Joaquín Winter volvió por su revancha a El Discípulo del Chef. El joven cocinero, finalista del primer ciclo, regresó a esta nueva temporada que reúne a los mejores de todos los programas gastronómicos de la televisión chilena.
“En la primera temporada lo pasé súper bien, encontré que era una instancia en donde uno podía aplicar mucho los conocimientos adquiridos”, recuerda Winter, quien vio cómo Miel Blanca se llevó el triunfo.
Por lo mismo es que ahora explica el motivo de su retorno al espacio que conduce Emilia Daiber. “Lo acepté como un nuevo desafío para ponerme a prueba, competir conmigo mismo y hacer lo que me apasiona, que es cocinar”, dice a Página 7.
¿Cuáles son sus expectativas? “Poder estar dentro de los finalistas. Siento que estoy súper capacitado para llegar lejos en esta instancia”, explica el chef de 24 años.

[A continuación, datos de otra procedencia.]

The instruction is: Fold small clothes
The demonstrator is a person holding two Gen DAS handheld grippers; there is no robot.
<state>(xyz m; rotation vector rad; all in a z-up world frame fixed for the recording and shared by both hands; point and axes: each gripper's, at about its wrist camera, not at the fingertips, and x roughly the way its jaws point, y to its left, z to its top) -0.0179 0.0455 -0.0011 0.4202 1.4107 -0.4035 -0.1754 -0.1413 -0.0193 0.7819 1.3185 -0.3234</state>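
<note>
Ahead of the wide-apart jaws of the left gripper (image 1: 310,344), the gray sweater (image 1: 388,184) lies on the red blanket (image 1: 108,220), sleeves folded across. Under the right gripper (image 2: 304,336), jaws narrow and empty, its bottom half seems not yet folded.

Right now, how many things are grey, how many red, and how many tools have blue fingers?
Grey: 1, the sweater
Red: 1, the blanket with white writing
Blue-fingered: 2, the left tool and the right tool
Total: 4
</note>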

Y a pesar de su corta edad, Joaquín tiene un atractivo currículum: es chef de un restobar, en donde la carta en su totalidad está creada por él y ha trabajado en prestigiosos restoranes, incluyendo los de Ennio Carota y China Bazán.
“He estado en muchos lugares a la cabeza de proyectos. Así que me siento con expectativas de poder llegar lejos“, avisa el expupilo de Yann Yvin en el programa, durante el primer ciclo de El Discípulo del Chef.
¿Yann Yvin o Sergi Arola?
Así define al francés, quien ahora es jurado del programa: “Me tocó trabajar con Yann, un excelente maestro, profesional. Es tradicional y metódico en los pasos que hay que seguir en la cocina. Me ayudó a ser más polijo y a encontrar el sabor natural a las cosas, no intervenirlas con condimentos”, comenta.
Sin embargo, en este nuevo paso por el programa de CHV, debe seguir las órdenes de Sergi Arola: “Él viene de España, la cuna de la cocina moderna. Te enseña mucho el minimalismo, a ser minucioso, meticuloso. También la vanguardia es protagonista. Con Yann son dos perfiles distintos, pero estoy más ligado a la filosofía de Sergi”, reconoce.